The Democratic Republic of the Congo has acquired military equipment from Turkey, indicating Ankara’s intention to strengthen ties with Kinshasa just under three months after the country was allowed to purchase arms on the global market.
Ankara’s donation arrived in Goma, the largest city in North Kivu province, which is currently engulfed in conflict, pitting the Congolese army, FARDC, and M23 rebels. Hundreds of different rebel organizations operate in the region, launching attacks both inside and outside of the DRC, making the conflict a regional issue.
Turkey’s pledge comes less than a month after the UN eased sanctions on the FARDC, which obliged supplier countries to consult the UN’s sanctions committee on the Democratic Republic of the Congo before transferring guns to the DRC. The notification procedure for transferring weaponry to Congo expired on Tuesday, December 20, and Turkey did not even inform the public about the nature of its arms.
African countries in the UN Security Council felt that this requirement was a strategic crack in FARDC’s armor in terms of securing its territory because it allowed attackers to learn about DRC’s weaponry.

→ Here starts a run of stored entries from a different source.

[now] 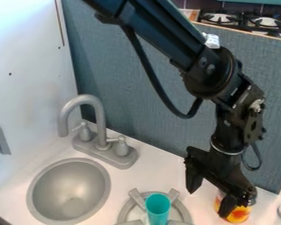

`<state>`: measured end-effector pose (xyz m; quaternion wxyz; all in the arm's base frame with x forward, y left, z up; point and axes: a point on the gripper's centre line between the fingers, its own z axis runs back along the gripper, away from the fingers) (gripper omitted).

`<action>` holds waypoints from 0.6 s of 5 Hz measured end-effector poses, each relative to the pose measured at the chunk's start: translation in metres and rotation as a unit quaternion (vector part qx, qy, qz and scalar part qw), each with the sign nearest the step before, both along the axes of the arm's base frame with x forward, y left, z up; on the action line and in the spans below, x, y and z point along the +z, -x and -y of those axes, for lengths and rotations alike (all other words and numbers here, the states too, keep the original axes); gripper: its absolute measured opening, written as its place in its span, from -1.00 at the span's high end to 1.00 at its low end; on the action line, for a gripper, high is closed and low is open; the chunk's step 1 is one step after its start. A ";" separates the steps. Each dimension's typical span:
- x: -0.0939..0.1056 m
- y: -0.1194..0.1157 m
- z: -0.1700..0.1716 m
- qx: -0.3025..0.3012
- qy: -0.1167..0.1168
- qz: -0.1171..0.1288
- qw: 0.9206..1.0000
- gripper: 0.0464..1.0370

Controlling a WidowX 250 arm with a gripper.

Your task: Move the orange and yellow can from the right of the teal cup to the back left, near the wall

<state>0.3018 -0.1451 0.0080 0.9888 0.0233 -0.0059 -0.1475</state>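
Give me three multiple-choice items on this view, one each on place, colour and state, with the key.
1. Where is the teal cup?
A) In the sink
B) On the gray burner
C) Under the faucet

2. What colours does the can show?
A) Red and yellow
B) Blue and black
C) Green and purple

3. How are the jaws of the gripper?
A) Shut together
B) Closed on the cup
C) Apart

1: B, the cup stands over the burner's ring.
2: A, red and yellow show beside the jaws.
3: C, a wide gap separates them.
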 end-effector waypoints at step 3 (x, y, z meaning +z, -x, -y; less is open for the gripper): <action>-0.025 -0.025 0.041 -0.018 0.028 0.007 0.999 -0.93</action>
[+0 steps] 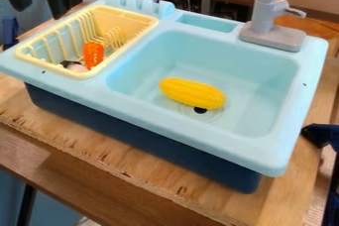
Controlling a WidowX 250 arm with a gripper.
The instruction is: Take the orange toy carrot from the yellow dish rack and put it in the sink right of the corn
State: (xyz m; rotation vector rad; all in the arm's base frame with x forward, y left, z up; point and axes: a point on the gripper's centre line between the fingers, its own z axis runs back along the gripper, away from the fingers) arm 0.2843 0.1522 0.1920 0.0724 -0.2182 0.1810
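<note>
Orange toy piece lies in rack beside basin, end effector nearby

The end effector (40, 13) hangs at upper left in the camera view, beyond the rack side of the basin (245, 103), spread wide with a gap between its dark fingers and nothing held. The orange toy piece (93, 54) is below it and somewhat to its right in the view, on the same side of the basin as the lone arm. Well apart from the end effector, the piece rests within a yellow rack (129, 14) set beside the basin's left side, as the camera sees it. Its long axis runs nearly up and down the view, with one end toward the rack's near edge; whether it stands or leans cannot be told. Just beside its lower end, still left of the basin, sits a pale-and-dark piece (73, 66), partly hidden by the rack.

Farther out, a yellow toy corn cob (192, 93) lies on the basin's floor, partly over the drain hole (200, 110), its long axis slanting from upper left to lower right. A gray faucet (265, 17) rises behind the basin, and a wooden surface (159, 188) carries it all.
</note>
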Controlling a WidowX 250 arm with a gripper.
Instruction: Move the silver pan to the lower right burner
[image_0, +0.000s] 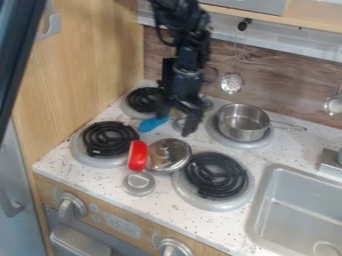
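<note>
The silver pan (244, 122) sits on the upper right burner (247, 144), handle toward three o'clock. From the pan, the gripper (177, 122) hangs at nine o'clock, fingers apart, near a blue object (153, 124); the lower right burner (215, 176) lies at seven, the sink (300, 210) at five.

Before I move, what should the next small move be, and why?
I'd ease the open gripper toward the view's right until it is over the silver pan. The pan sits on the upper right burner, and the gripper hangs left of it, near the blue utensil; the lower right burner holds no pan.
</note>
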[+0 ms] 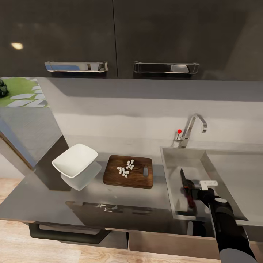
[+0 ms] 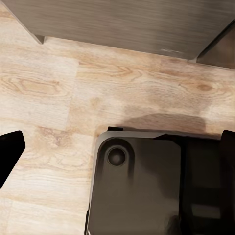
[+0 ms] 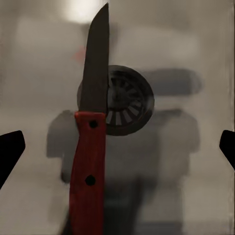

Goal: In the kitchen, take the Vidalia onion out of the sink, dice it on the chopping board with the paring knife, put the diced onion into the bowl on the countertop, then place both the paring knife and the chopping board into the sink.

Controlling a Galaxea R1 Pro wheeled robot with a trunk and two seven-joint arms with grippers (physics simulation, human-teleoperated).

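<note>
The pale grey rectangular sink (image 1: 171,175) holds one red-handled paring knife (image 3: 90,147) between the right gripper's (image 3: 117,147) wide jaws, one squarish white bowl (image 1: 75,160) empty

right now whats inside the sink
The paring knife lies in the sink, its blade across the round drain, partly covering it. The right gripper hovers above, fingers apart. The basin's near end is hidden behind the arm.

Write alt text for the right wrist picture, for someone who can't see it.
A paring knife with a red handle and dark pointed blade lies in the grey sink, its blade crossing the round drain. The open claw's two dark fingertips show at the picture's edges, clear of the knife.
</note>
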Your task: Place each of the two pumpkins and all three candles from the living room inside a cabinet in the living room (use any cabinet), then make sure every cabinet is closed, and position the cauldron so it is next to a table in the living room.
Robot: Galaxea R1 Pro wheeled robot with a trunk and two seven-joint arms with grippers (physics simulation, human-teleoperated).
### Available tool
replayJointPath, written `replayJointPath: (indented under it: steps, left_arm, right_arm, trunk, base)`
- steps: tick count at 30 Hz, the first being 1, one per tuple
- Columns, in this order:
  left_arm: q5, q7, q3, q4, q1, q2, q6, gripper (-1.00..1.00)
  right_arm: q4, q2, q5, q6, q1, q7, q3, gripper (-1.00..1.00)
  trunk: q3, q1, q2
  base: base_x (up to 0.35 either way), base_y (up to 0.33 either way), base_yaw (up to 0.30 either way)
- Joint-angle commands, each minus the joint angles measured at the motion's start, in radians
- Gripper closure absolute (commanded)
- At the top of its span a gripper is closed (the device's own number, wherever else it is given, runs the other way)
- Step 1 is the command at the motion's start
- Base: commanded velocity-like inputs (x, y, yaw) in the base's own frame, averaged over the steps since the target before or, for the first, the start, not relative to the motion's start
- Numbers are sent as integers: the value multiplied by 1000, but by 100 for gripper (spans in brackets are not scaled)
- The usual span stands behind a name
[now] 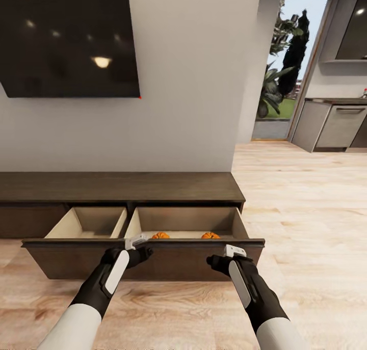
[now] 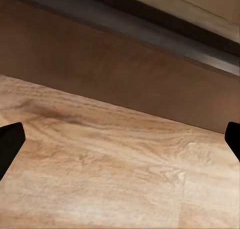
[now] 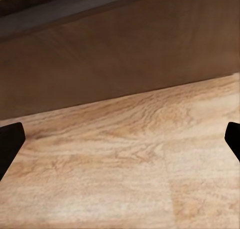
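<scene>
The long low dark cabinet (image 1: 122, 187) stands against the wall with both drawers pulled out. Two orange pumpkins (image 1: 160, 235) (image 1: 210, 235) lie at the front of the right drawer (image 1: 186, 220). The left drawer (image 1: 94, 221) shows only its pale interior. My left gripper (image 1: 146, 251) hovers open just before the drawer front (image 1: 153, 263), and in the left wrist view it (image 2: 120, 141) looks at that front and the floor. My right gripper (image 1: 211, 261) is open at the same front, also seen in its own wrist view (image 3: 120, 141). The candles and the cauldron are out of view.
A large black TV (image 1: 69, 44) hangs on the wall above the cabinet. Pale wood floor (image 1: 306, 227) runs to the right toward a glass door (image 1: 285, 70) and grey kitchen units (image 1: 336, 126).
</scene>
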Motion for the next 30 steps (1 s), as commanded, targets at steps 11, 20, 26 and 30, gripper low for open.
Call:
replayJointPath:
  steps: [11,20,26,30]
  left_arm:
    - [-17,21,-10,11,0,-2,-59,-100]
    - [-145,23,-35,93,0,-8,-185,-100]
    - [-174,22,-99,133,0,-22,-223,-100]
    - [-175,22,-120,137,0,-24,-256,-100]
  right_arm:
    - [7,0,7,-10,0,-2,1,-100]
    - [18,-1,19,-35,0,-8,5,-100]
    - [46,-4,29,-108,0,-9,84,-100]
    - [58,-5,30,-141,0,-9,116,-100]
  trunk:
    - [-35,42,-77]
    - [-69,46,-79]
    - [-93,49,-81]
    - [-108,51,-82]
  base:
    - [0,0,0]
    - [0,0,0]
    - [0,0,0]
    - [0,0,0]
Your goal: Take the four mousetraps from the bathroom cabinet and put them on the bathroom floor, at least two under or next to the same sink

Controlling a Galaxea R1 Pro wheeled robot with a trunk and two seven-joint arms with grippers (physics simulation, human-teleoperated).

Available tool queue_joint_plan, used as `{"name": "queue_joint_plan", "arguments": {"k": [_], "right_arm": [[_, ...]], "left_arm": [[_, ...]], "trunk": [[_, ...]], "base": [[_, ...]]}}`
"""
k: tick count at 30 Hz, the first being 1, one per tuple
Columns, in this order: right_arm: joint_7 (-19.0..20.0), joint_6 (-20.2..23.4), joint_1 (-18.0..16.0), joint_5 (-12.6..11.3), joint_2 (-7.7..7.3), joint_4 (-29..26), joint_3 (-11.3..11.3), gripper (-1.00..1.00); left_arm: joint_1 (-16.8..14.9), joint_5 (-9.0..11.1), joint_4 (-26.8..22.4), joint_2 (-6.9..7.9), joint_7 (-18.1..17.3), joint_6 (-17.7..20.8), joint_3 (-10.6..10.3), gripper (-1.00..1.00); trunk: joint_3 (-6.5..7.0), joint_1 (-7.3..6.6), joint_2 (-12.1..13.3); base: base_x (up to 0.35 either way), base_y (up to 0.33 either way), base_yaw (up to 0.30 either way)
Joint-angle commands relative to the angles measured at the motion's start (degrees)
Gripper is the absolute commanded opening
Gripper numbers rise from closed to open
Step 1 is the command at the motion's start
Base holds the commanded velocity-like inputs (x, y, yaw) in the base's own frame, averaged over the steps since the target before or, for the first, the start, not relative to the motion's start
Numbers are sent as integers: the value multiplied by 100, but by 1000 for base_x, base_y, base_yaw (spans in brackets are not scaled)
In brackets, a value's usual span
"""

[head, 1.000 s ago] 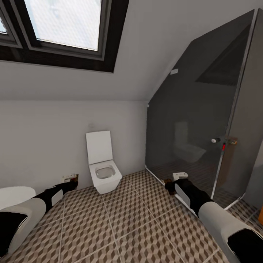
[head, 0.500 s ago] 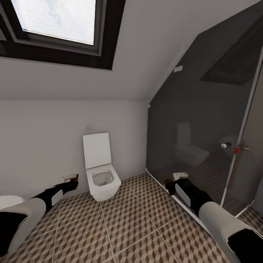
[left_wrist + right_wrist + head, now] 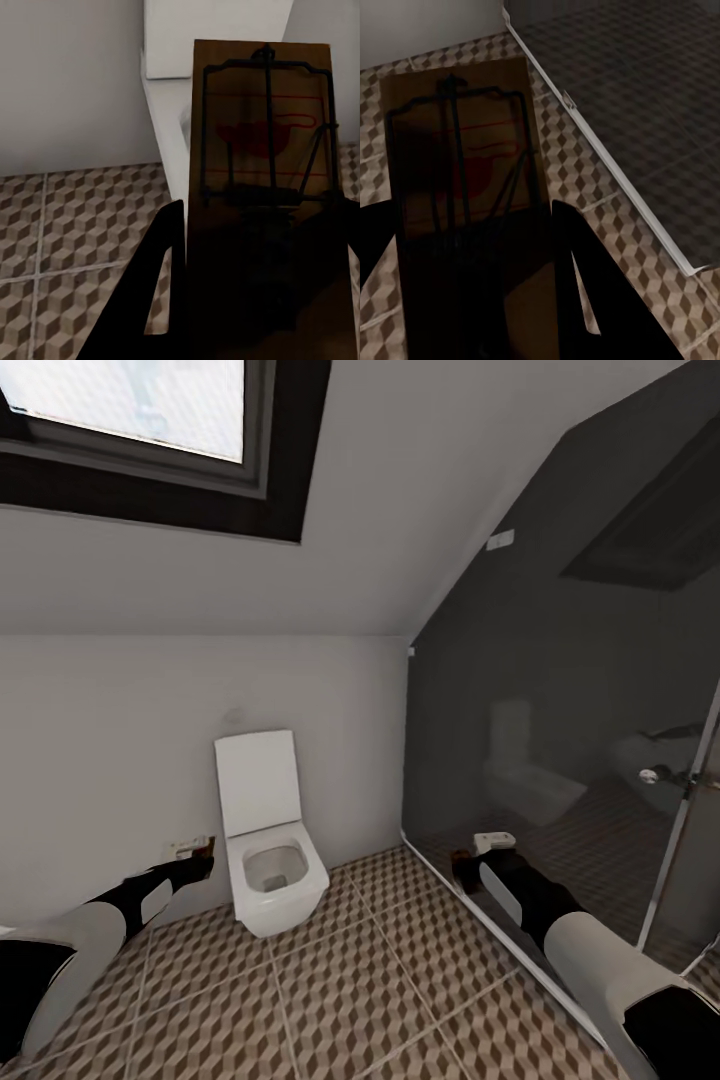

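Carrying one mousetrap in each closed gripper: left gripper (image 3: 195, 857) holding left mousetrap (image 3: 262, 187), right gripper (image 3: 480, 850) holding right mousetrap (image 3: 461, 187). Boards lengthwise along fingers, above bathroom floor (image 3: 330, 990), toilet (image 3: 265, 860) ahead.

Head high; wrists near floor (image 3: 330, 1000)

The toilet (image 3: 262, 830) stands on the bathroom floor (image 3: 340, 990) against the back wall, between the two arms. A glass partition (image 3: 560, 690) runs along the right. Each claw, left (image 3: 192, 850) and right (image 3: 490, 844), apparently clamps a mousetrap (image 3: 262, 195) (image 3: 461, 195) above the tiles.
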Motion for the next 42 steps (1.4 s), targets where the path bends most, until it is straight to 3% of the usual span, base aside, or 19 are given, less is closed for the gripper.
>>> {"name": "queue_joint_plan", "arguments": {"k": [1, 8, 28, 42], "right_arm": [[-58, 12, -5, -80, -6, -12, 44, -100], [-63, -12, -5, -80, -8, -12, 28, -100], [-72, -9, -5, -81, -6, -12, -32, -100], [-73, 16, -5, -80, -9, -12, -32, -100]], "left_arm": [[-5, 49, 1, 1, -7, 2, -46, -100], [-5, 49, 2, 9, -1, -1, -44, -100], [-5, 49, 2, 1, -5, 1, -49, -100], [-5, 49, 2, -56, 17, -2, -52, -100]], "trunk": [[-7, 3, -3], [-7, 3, -3], [-7, 3, -3], [-7, 3, -3]], "base": [[322, 0, 0], [322, 0, 87], [302, 0, 259], [72, 0, 71]]}}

Lieutenant-General Constant Ndima, Military Governor of North Kivu, who accepted the equipment on behalf of President Félix Tshisekedi, stated that the Turkish donation “will bolster Congolese army forces on the frontlines” against multiple armed groups and the M23.
Ankara has been strengthening ties with a number of African countries, including Somalia, Ethiopia, Rwanda, and now the Democratic Republic of the Congo. It expanded its diplomatic representation from 19 in 2010 to 44 at the end of last year.
According to a Turkish government bulletin, the official Turkish policy for Sub-Saharan Africa focuses on trade, investment, cultural projects, security and military cooperation, and development projects.
“The DRC places a high value on this partnership, which will undoubtedly bear fruit in the future for the benefit of the Congolese and Turkish brother peoples,” said Lieutenant-General Ndima.